02 Apr 20

New York, New York…

2 Aprile. Uno degli effetti più deleteri di questo virus è il riemergere di anacronistici nazionalismi che travalicano il pur genuino amor patrio che si manifesta durante una crisi. E’ il capolavoro della pandemia o di chi la gestisce, dei media che sono tanto zelanti nel raccontarci cosa non va negli altri paesi quanto sboccacciati nel dirci cosa va nel nostro. Si alimenta quotidianamente questa competizione tra popoli che in realtà, mai come prima, si trovano sulla stessa barca.

A proposito di barche, il Saturnia, negli anni 20, fu il transalantico che portò nonno Italo e zio Remo a Ellis Island, nella New York oggi epicentro della diffusione del Covid-19. I miei nonni abitavano nel nord del Bronx, Eastchester, un quartiere della classe lavoratrice italiana e oggi per lo più afroamericano, molto comodo, a due passi da casa c’era il capolinea della leggendaria linea 5 della metro, quella che da lì, solo dopo aver mangiato una pizza da Mario (nella foto), attraversava tutto il Bronx, l’Upper Manhattan e ti lasciava a Grand Central Station oppure ti portava fino a Brooklyn. Poche le raccomandazioni di mamma per non essere scambiati per turisti, mai prendere il treno di ritorno troppo tardi dopo l’ora di punta, mai tirare fuori la macchina fotografica, non fissare i grattacieli.
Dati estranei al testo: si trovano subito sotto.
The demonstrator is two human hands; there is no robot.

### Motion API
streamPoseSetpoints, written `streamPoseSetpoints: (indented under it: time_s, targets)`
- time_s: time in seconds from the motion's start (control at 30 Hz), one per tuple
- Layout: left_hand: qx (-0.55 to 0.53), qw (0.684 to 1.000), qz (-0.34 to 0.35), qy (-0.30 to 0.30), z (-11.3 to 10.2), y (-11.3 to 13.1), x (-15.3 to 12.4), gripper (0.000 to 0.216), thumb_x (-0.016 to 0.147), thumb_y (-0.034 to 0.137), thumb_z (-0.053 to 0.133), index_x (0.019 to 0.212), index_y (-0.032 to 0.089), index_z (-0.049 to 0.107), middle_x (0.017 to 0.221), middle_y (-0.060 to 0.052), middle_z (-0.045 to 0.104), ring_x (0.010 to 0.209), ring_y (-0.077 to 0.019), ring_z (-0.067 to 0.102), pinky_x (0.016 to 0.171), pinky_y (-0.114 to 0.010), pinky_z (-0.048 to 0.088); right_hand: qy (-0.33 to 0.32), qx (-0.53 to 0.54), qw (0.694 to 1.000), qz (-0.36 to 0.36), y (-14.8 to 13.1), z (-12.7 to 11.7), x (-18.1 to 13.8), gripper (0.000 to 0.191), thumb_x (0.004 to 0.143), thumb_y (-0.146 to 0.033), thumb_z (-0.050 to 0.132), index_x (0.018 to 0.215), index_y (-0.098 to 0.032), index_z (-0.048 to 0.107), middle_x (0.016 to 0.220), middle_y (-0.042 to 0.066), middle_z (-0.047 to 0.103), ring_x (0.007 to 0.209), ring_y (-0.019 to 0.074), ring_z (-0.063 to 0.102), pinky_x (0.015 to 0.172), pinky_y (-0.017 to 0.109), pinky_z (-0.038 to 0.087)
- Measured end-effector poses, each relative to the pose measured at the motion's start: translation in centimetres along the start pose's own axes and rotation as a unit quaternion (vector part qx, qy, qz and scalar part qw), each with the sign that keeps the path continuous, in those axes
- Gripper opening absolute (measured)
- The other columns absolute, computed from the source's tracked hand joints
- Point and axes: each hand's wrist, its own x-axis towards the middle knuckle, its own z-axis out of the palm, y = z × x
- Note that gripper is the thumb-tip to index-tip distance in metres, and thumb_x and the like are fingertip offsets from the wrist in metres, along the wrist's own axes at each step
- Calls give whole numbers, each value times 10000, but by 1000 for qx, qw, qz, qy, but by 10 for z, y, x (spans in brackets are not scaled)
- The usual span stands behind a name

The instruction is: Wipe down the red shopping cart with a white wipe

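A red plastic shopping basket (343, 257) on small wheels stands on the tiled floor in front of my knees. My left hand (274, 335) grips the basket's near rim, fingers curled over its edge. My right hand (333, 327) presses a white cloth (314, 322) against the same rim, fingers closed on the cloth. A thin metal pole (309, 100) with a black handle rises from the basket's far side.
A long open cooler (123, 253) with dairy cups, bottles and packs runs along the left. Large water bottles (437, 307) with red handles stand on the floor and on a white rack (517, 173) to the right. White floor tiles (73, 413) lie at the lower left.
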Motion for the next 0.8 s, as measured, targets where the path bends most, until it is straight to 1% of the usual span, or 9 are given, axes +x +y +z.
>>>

Oggi New York è spettrale, i miei parenti sono in quarantena, esattamente come noi e alla prese con le stesse identiche discussioni, preoccupazioni e polemiche nostrane. Mia cugina Lia, ad esempio, vive ad Harlem, è in smart working come chiunque tranne i lavoratori essenziali, vi ricorda qualcosa?, molti, come nelle nostre grandi città, non capiscono che bisogna rimanere a casa il più possibile, gli ospedali sono pieni e chiedono mezzi per fronteggiare la crisi. Una nave ospedale dell’esercito viene usata per liberare gli ospedali dei casi no Covid e a Central Park è nato il primo ospedale da campo. Negli obitori non c’è posto e si usano camion refrigerati per conservare le salme delle vittime. New York è un posto pericoloso per un virus come questo, la nostra densità abitativa è semplicemente troppo alta, sottolinea mia cugina. La comunità si sta organizzando soprattutto per il blocco degli affitti, anche se gli sfratti per il momento non sono permessi. Qui molti hanno perso il loro lavoro adesso e gli affitti sono stellari, l’assegno che il governo dovrebbe inviare a stento coprirebbe un mese di locazione. Molti lavoratori stanno protestando e organizzando scioperi perché non hanno presidi medici di protezione. Un altro grosso problema è il sistema sanitario, che è basato sulle assicurazioni private o i programmi di intervento statale. Chi non ha un’assicurazione, continua mia cugina, adesso viene accettato in ospedale per questa crisi, ma le fatture rischiano di essere astronomiche e molti rinunciano al ricovero. Anche una semplice corsa in ambulanza può costare centinaia di dollari.

Chi ha un’assicurazione deve sperare di averne tra le più decenti. Molte prevedono dei deductibles, una somma minima che devi pagare prima che la copertura assicurativa entri effettivamente in gioco, quelle più costose coprono tutto mentre quelle più economiche potrebbero avere anche una copertura nulla sui costi di un eventuale ricovero per il Covid. L’assicurazione di mia cugina, che ha attraverso il suo datore di lavoro, è tra quelle buone, ma non tutti i datori di lavoro la garantiscono, specialmente ai lavori a cottimo che guarda caso sono spesso i lavoratori essenziali in questo momento. Per quanto riguarda i test hanno almeno assicurato la loro gratuità ma, come in Italia, finché non hai sintomi molto gravi non ti fanno il test.

Mia zia è una fiera afroamericana, medico specializzata in malattie infettive, a New York il problema dell’Hiv è stato molto grande, ha due splendidi figli, uno 11 anni fa organizzò una raccolta fondi per la nostra città colpita dal sisma, vendendo magliette. Marlene lavora soprattutto in remoto adesso, in telemedicina, almeno fino a quando non c’è bisogno di fare esami del sangue o interventi sui più anziani o su persone con problemi di cuore o di immunodepressione.

Il virus non fa distinzione tra bianchi, neri, latini o asiatici, ma nelle zone più povere dove la percentuale di bianchi è ininfluente, c’è una grave mancanza di mascherine e sanificanti.

L’atmosfera è surreale e la sua metro per andare a lavoro è vuota. Insomma, tutto il mondo è un po’ paese, e come dice mia zia siamo un po’ abruzzesi e un po’ del Bronx, quindi in qualche modo tutto andrà bene.